5nm should happen in 2021, but not for everything as the prices of designs, masks etc. are even worse than 7nm. From the performance of the coming Zen2 APUs it is clear that a monolithic design has many advantages, and while AMD's increasing volume means it would make sense for them to return to monolithic for mainstream, the increased costs at 5nm make that very unlikely.
Posted by half_empty_soul - Tue 21 Jul 2020 07:48
at the start, for first year it will be behind price wall anyway
Posted by six_tymes - Wed 22 Jul 2020 21:36
honesty, everyone is much to forgiving when it comes to JEDEC. DDR5 was suppose to be in the market 3 years ago. And since most people give them a pass ALL the time, for decades, those who do not put pressure on them to SPEED things up, you are slowing the industry down from progress. It's that way in every aspect of this industry, and should not be that way in this century. There is no valid reason why so many delays should occur, hire new engineers. Pick up the pace with releases already, and keep pace with market demand.
Posted by kalniel - Wed 22 Jul 2020 21:40
six_tymes
honesty, everyone is much to forgiving when it comes to JEDEC. DDR5 was suppose to be in the market 3 years ago. And since most people give them a pass ALL the time, for decades, those who do not put pressure on them to SPEED things up, you are slowing the industry down from progress. It's that way in every aspect of this industry, and should not be that way in this century. There is no valid reason why so many delays should occur, hire new engineers. Pick up the pace with releases already, and keep pace with market demand.
Yeah that's the last time I buy something from JEDEC. Oh, wait.
Posted by Xlucine - Thu 23 Jul 2020 13:29
kompukare
There fixed that for you!

Certainly for affordable DDR5 - and for that matter DDR5 which actually offers a tangible improvement on current top-of-the-range DDR4.

PCIe 5.0 and USB 4.0 might be possible but PCIe 4.0 is currently mostly under-utilised (headline burst rates for NVMe drives are about as useful headline burst rates for SATA3, SATA2, SATA1, PATA133, and so on - that is not very).

5nm should happen in 2021, but not for everything as the prices of designs, masks etc. are even worse than 7nm. From the performance of the coming Zen2 APUs it is clear that a monolithic design has many advantages, and while AMD's increasing volume means it would make sense for them to return to monolithic for mainstream, the increased costs at 5nm make that very unlikely.
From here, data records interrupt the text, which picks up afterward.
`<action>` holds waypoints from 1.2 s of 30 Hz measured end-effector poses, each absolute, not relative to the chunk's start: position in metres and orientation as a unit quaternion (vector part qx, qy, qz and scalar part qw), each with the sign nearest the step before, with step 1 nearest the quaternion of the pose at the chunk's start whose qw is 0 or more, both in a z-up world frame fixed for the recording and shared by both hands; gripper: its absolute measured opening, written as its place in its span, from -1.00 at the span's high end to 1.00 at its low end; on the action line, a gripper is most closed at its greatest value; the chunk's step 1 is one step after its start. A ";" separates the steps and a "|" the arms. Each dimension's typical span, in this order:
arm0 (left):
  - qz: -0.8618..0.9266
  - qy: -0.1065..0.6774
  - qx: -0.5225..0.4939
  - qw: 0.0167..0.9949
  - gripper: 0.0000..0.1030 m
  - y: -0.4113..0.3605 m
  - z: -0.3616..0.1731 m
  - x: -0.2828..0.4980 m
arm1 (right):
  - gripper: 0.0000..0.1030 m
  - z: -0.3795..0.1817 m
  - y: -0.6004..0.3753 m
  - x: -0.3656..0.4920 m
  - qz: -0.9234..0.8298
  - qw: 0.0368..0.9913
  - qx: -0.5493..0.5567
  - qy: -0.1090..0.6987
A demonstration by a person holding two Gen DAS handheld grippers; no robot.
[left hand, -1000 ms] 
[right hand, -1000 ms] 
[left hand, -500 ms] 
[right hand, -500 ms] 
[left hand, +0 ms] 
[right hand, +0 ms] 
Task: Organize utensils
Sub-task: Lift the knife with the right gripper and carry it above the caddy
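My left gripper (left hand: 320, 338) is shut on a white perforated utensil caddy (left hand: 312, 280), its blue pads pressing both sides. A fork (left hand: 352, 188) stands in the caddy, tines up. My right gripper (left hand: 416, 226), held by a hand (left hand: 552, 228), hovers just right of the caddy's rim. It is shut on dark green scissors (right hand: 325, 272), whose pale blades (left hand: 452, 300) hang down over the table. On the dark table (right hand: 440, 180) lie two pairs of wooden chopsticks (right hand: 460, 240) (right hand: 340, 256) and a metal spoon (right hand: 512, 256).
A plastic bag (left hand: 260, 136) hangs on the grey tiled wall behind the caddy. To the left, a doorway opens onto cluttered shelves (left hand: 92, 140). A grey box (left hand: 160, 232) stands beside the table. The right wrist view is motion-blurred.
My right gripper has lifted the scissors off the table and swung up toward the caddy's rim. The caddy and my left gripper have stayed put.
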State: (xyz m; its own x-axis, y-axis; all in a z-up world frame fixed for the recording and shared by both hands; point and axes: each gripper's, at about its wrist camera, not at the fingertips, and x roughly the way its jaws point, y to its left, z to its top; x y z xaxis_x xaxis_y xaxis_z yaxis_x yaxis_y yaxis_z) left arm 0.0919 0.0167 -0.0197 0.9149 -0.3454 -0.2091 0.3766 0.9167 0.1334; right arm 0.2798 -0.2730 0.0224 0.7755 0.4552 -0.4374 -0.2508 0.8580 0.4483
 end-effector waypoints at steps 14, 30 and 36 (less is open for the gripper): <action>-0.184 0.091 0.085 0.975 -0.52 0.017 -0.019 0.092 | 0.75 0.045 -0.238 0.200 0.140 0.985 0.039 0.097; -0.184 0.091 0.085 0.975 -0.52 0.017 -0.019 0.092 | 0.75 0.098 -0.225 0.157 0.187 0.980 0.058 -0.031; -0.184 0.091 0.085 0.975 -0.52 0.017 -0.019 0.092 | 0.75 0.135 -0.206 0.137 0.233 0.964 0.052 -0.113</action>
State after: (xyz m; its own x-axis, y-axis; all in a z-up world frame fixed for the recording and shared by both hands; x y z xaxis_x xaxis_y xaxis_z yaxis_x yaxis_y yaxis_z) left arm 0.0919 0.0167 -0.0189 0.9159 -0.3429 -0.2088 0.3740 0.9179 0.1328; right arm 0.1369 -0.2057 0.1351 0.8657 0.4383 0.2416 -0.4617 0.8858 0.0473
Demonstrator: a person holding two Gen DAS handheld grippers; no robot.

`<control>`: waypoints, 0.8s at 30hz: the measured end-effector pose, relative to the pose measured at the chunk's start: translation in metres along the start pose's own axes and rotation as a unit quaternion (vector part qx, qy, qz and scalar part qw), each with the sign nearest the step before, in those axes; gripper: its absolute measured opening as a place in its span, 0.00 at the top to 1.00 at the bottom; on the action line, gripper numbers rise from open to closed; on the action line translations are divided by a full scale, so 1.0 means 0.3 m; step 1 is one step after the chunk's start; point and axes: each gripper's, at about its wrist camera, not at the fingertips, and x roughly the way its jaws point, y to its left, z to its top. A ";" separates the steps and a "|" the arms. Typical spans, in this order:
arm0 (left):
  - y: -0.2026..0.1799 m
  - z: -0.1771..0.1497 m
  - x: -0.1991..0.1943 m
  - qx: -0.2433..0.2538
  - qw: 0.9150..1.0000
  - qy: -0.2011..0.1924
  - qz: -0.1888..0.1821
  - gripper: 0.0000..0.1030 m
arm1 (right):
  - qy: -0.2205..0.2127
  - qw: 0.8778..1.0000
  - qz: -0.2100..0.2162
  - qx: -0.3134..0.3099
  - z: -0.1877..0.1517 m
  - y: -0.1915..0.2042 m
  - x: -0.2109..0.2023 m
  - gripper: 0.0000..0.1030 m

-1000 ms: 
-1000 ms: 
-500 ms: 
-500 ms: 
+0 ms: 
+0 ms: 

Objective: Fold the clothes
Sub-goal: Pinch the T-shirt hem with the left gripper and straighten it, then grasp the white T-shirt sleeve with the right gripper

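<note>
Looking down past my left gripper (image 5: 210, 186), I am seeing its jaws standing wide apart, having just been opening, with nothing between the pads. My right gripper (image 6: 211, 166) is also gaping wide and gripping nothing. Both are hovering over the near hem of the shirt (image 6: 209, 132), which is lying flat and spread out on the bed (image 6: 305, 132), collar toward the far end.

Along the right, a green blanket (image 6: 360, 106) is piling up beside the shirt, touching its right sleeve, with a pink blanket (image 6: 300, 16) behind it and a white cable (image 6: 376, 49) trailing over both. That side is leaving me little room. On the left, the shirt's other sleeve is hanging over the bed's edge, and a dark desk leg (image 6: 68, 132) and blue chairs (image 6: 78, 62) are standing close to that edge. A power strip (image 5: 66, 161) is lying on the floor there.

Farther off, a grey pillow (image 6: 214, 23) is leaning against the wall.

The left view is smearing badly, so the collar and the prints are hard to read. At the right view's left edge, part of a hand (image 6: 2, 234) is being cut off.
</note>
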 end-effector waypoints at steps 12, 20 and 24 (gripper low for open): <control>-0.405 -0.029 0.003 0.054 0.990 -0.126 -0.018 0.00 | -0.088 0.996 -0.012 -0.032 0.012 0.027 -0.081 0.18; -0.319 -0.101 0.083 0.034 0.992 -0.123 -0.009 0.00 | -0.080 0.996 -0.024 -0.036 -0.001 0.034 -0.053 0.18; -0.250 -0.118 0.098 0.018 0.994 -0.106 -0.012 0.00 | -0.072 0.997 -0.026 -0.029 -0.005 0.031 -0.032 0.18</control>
Monolithic for mainstream would take away a good use for lower binned server chiplets, and it'd mean either a two die launch if they stick to the CPU-APU-CPU cycle or having the HEDT & server chips a whole CPU generation ahead of desktop
Posted by ik9000 - Mon 24 Aug 2020 10:40
so elsewhere this came up again as mentioned by Hexus too: “DDR5 will operate at 1.1V, down from 1.2V for DDR4. DDR5 will also employ an on-DIMM voltage regulator. This means that motherboards supporting DDR5 won’t need to regulate DIMM voltage. This likely has implications for the cost/complexity of the DIMMs.”

Not only cost implications but if not done well could this affect overclocking, or even just the ability to set and lock your system to a given performance under or over? Will the user get any control over the settings?
If you can't set and fix a voltage to prevent it getting frazzled when something automatically wants to take it too high - eg mobo auto overclocking which I've never found to work in a way I'd consider safe,
Ditto for stupid XMP profiles that demand a voltage by default that I've often found to be unnecessary and that standard voltages usually work just fine (set manually and locked).
Will this change limit ability to undervolt for cooler running?
Then there are the extreme OC crew who will want to sail these things far outside of their intended waters. Is this impeded by this? If the voltage is set on-RAM then presumably RAM manufacturers will err on the side of caution out of warranty fears and put in place hard caps users simply can't bypass?

There needs to be a manual control/override for this IMO. Cost issues aside I can see some pitfalls with this. I don't like the thought of trying to get a stable OC where the RAM is continually adjusting its own voltage.